Cyber crooks found a new disguise for their tools, and the targets are individuals looking for raiding/bombing utilities to use on the Twitch video streaming platform for gamers.
Raiding or bombing is a tactic that started as a way to redirect viewers of a channel to a different one, in order to increase popularity. This type of action is not condoned by Twitch, but the raider has to be reported.
Most of the times such actions are carried out through a bot and end with decreasing the number of viewers of the raided streamer.
Trojan integrates protection against terminating its activity
Researchers from Malwarebytes took a look at the two samples discovered to pose as bots and found one of them to be a Trojan, while the other integrates a potentially unwanted program (PUP).
The sample, detected as Trojan.Crypt, is known to change the start page of browsers running on the compromised system.

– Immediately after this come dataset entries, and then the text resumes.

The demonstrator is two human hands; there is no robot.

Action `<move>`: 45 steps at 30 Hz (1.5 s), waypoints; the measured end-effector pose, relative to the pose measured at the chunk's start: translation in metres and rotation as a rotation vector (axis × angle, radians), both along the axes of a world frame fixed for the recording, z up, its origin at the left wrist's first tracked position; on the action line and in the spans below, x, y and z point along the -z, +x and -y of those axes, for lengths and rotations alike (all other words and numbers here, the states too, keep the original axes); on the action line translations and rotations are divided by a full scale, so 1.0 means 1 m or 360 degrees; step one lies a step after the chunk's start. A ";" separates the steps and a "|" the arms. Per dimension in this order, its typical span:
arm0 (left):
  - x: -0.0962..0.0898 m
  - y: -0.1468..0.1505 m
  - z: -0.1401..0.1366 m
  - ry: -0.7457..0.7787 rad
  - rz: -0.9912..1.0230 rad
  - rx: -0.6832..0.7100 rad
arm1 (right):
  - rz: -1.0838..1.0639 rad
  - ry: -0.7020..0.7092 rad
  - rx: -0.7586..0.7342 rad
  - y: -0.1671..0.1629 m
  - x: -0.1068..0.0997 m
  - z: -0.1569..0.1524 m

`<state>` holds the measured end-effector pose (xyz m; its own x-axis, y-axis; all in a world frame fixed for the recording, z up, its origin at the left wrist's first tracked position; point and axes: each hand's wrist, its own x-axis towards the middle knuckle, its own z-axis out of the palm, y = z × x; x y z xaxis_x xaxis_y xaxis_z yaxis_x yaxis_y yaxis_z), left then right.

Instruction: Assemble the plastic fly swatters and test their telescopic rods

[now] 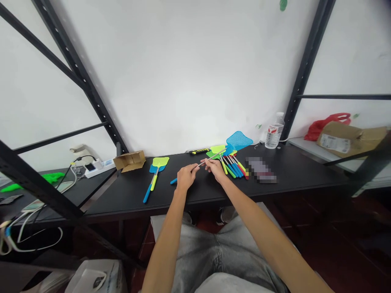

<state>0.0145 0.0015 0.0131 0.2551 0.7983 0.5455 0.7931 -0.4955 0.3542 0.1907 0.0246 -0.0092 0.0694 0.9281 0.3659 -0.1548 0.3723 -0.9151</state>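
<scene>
Both hands grip a blue fly swatter (239, 141) with a thin metal rod, raised over the black table. My left hand (186, 176) is closed around the handle end, with the blue grip poking out at its left. Farther along, my right hand (214, 167) pinches the metal rod. The mesh head points up to the right. Beside my right hand lies a bunch of fly swatters (234, 167) with blue, green, yellow and red handles. At left, a yellow fly swatter (160, 162) rests over a blue fly swatter (147, 193).
An open cardboard box (130, 162) stands at the table's back left. A yellow and black utility knife (199, 151) lies near the wall. Right of the swatters are a blurred-out item (261, 170) and a water bottle (274, 132). Dark metal posts (99, 108) frame the table (122, 195).
</scene>
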 end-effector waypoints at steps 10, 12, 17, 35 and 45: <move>0.000 -0.014 -0.002 -0.0056 -0.0010 -0.0032 | -0.0406 -0.0026 0.0407 0.006 -0.006 0.000; 0.002 -0.021 -0.005 -0.0047 -0.0009 -0.0039 | -0.0419 -0.0006 0.0462 0.007 -0.006 0.000; 0.005 -0.046 -0.012 0.0004 -0.0013 -0.0083 | -0.0407 0.0040 0.0470 0.008 -0.005 -0.001; 0.006 -0.029 -0.002 0.0159 -0.0073 0.0214 | 0.0371 0.0110 -0.0326 0.001 -0.006 0.008; 0.003 -0.017 0.000 0.0105 -0.0238 0.0087 | 0.0286 0.0094 -0.0204 0.003 0.000 0.001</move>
<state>-0.0028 0.0011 0.0098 0.3790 0.7449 0.5490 0.8059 -0.5573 0.1999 0.1936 0.0238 -0.0095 -0.1189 0.9018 0.4156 -0.0409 0.4138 -0.9095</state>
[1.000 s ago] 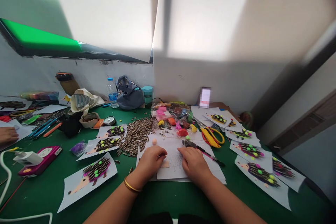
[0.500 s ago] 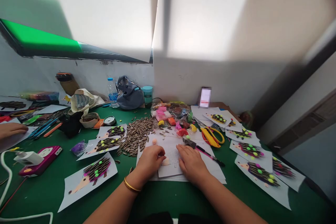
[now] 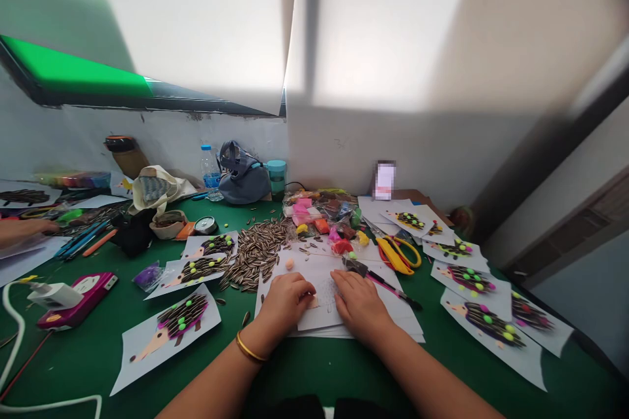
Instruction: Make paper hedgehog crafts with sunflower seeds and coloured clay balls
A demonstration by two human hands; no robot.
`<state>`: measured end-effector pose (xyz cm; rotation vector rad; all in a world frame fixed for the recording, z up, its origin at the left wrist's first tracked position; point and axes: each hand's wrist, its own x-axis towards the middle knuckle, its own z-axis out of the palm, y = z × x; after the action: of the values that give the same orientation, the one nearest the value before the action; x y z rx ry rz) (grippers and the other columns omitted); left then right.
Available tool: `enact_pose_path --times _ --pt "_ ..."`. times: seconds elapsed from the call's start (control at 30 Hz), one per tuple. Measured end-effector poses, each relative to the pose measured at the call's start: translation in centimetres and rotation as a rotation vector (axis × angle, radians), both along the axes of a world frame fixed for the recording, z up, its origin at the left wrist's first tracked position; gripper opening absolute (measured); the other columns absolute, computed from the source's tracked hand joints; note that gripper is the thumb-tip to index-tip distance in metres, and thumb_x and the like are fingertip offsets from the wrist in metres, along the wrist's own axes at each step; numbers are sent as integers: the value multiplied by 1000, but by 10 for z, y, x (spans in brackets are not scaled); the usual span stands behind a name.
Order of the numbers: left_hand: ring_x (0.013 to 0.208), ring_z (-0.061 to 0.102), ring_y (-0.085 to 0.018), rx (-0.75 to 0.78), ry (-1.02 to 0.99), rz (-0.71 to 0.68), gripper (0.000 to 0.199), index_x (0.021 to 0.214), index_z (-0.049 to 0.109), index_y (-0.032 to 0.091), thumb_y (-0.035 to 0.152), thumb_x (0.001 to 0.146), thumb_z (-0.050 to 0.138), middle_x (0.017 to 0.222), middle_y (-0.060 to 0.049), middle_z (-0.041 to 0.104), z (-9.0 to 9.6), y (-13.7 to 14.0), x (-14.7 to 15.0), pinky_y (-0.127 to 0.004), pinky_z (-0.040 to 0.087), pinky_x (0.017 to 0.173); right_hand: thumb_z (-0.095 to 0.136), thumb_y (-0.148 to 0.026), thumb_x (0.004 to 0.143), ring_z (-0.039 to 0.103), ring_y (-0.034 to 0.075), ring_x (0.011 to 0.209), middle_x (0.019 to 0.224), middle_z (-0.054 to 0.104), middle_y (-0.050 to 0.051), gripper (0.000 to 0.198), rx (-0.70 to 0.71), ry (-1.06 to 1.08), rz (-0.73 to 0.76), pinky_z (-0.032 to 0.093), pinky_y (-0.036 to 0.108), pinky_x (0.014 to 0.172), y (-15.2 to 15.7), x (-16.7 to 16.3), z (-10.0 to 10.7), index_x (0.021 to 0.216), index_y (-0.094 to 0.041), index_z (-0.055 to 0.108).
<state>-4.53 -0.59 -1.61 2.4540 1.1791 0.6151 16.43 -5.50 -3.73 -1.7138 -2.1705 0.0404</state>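
Observation:
On a white sheet of paper [image 3: 322, 319], my left hand [image 3: 287, 301] has its fingers curled and pressed onto a flattened peach piece of modelling clay [image 3: 313, 302]. The fingers partly cover the clay. My right hand [image 3: 362, 301] lies flat on the same sheet, fingers stretched out, holding it down. A small ball of peach clay [image 3: 289, 264] rests on the paper beyond my left hand. To the left of the sheets spreads a heap of striped sunflower seeds [image 3: 255, 252].
Hedgehog pictures made with seeds lie at left [image 3: 170, 340] and right [image 3: 491, 334]. Yellow scissors [image 3: 396, 255], a black-and-pink pen [image 3: 393, 288] and bagged coloured clay [image 3: 319, 216] sit beyond my hands. A power strip [image 3: 78, 301] stands at left, near another person's hand [image 3: 24, 232].
My left hand has shifted slightly to the right over the peach clay. My right hand stays in place. The other person's hand at far left has moved a little away.

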Motion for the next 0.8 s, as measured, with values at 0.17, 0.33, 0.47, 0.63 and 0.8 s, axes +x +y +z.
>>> enact_pose_path --times 0.17,0.33,0.47,0.63,0.8 --pt "90 63 -20 -5 26 4 16 91 73 25 19 84 60 90 -3 71 -1 0 1 -35 40 84 45 -23 90 48 25 127 139 55 10 47 -19 18 -1 35 45 103 0 -1 1 137 -19 51" --pt "91 62 -21 -22 37 25 13 88 71 23 20 85 59 90 -4 70 5 -2 2 -35 39 84 44 -22 90 48 25 127 139 55 10 47 -15 48 5 34 45 104 0 0 1 136 -19 52" --pt "88 60 -20 -60 -43 49 14 85 68 21 25 87 55 88 -5 68 7 -2 2 -33 42 81 45 -21 89 48 25 127 138 56 10 46 -7 54 9 36 44 103 -1 0 2 135 -20 53" --pt "83 60 -19 -198 -320 67 24 81 63 20 35 91 47 85 -4 66 6 2 0 -31 46 79 46 -20 89 49 24 125 137 57 8 45 9 55 9 36 43 104 0 0 2 133 -21 54" --pt "85 60 -19 -254 -404 83 24 77 60 20 37 89 49 82 -3 65 8 3 -1 -32 46 84 46 -21 90 49 24 125 136 57 9 44 16 58 16 36 43 103 0 0 2 132 -21 55"
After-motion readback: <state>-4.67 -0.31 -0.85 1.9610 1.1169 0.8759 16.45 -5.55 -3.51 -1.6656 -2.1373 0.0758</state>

According to the company, the malware comes with other capabilities, too, which include collecting data about the computer. It harvests Windows Product ID, MachineGuid, DigitalProductID, and SystemBiosDate. One possible reason is to fingerprint sandboxes or test machines.
Malwarebytes researcher Jovi Umawing says that the malware injects code into processes and also drops non-threatening component files in the Windows system folder.

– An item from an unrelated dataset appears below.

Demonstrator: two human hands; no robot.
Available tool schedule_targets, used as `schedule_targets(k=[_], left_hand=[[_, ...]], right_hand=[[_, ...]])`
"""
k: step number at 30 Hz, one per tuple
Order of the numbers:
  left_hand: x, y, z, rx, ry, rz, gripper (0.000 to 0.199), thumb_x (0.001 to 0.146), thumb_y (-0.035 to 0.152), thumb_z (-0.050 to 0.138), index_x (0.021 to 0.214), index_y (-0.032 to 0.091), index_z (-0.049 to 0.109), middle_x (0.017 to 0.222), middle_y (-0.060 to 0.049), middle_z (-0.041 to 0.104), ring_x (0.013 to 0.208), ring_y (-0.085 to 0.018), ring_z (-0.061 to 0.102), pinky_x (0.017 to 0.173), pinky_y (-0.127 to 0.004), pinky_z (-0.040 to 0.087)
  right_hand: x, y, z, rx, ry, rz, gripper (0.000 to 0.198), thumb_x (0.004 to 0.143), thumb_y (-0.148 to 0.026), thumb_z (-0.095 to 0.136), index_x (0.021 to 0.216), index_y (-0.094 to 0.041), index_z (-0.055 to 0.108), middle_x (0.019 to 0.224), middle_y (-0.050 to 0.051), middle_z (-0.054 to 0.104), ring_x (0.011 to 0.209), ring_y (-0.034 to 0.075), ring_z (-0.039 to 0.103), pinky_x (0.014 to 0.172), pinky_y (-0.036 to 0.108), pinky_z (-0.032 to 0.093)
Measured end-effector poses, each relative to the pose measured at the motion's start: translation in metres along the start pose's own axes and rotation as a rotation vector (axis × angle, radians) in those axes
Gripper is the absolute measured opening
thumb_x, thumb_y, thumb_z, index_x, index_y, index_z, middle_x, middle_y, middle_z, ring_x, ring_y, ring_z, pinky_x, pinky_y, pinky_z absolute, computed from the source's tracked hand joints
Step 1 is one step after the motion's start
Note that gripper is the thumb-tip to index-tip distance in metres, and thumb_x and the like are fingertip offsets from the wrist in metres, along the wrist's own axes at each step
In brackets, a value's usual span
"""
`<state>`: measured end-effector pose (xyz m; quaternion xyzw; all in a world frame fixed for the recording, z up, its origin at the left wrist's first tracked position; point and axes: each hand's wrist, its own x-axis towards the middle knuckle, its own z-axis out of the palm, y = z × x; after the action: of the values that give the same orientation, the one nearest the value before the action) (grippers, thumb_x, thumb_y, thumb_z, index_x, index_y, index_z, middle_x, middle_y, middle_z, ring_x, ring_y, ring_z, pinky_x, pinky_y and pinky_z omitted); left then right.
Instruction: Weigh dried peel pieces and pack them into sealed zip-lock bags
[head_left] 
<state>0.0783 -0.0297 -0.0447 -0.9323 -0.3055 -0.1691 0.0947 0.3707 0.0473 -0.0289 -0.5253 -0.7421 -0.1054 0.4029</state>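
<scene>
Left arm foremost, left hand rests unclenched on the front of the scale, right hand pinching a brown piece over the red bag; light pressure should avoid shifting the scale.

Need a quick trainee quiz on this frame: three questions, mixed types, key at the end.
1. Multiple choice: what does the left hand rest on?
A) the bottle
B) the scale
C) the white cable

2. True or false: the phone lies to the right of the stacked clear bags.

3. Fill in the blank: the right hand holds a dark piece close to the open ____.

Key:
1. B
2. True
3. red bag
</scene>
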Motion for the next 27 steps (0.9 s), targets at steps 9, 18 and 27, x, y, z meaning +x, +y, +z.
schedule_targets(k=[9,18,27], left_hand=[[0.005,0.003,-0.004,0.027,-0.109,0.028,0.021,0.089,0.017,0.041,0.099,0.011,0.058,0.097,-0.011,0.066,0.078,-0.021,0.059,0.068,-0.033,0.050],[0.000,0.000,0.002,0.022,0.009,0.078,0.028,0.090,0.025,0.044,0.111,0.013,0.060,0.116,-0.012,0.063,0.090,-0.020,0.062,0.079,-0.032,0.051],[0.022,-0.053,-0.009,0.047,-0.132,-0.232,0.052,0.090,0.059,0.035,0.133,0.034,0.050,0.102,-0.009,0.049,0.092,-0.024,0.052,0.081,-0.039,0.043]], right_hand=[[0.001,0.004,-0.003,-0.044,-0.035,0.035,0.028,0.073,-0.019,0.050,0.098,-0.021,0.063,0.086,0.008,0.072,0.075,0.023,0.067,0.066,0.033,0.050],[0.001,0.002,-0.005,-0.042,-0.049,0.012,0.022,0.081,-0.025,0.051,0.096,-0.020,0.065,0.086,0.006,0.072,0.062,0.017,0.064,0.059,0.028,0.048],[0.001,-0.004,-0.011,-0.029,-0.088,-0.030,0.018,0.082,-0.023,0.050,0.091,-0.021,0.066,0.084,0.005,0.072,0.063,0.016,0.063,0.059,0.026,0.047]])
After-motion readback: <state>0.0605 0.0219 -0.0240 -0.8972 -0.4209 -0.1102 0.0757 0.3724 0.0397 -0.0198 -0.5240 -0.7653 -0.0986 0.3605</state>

She said that some protection measures have been integrated in the analyzed version of the malware, which does not allow Process Explorer and Task Manager utilities to start; this way, users’s attempts to terminate the activity of the threat are futile.
Potentially unwanted program also guises as malware
The second sample (Twitch.TV View Bot) found by the researchers delivers more than just the bot, as before the actual installation routine, a screen requires the user to hit the “Accept” button.
Umawing says that the scammers behind are part of a pay-per-install (PPI) affiliate network, getting paid for every user that puts the application on their system.
At the moment, 29 out of 55 antivirus engines on Google’s VirusTotal service detect the file as suspicious or as adware.
Twitch bombing turns to spam
Initially, raiding other streamer’s chat window would be done to direct the viewers to a different channel, but there are cases where such tools are offered for hire on hacker forums for the purpose of flooding chat windows with spam.
One such service allows hiring for just a short period of time as well as getting lifetime access to it. It is administered straight from the web browser where the target’s name has to be entered along with the unsolicited message. The attack can be initiated or stopped at the operator’s discretion.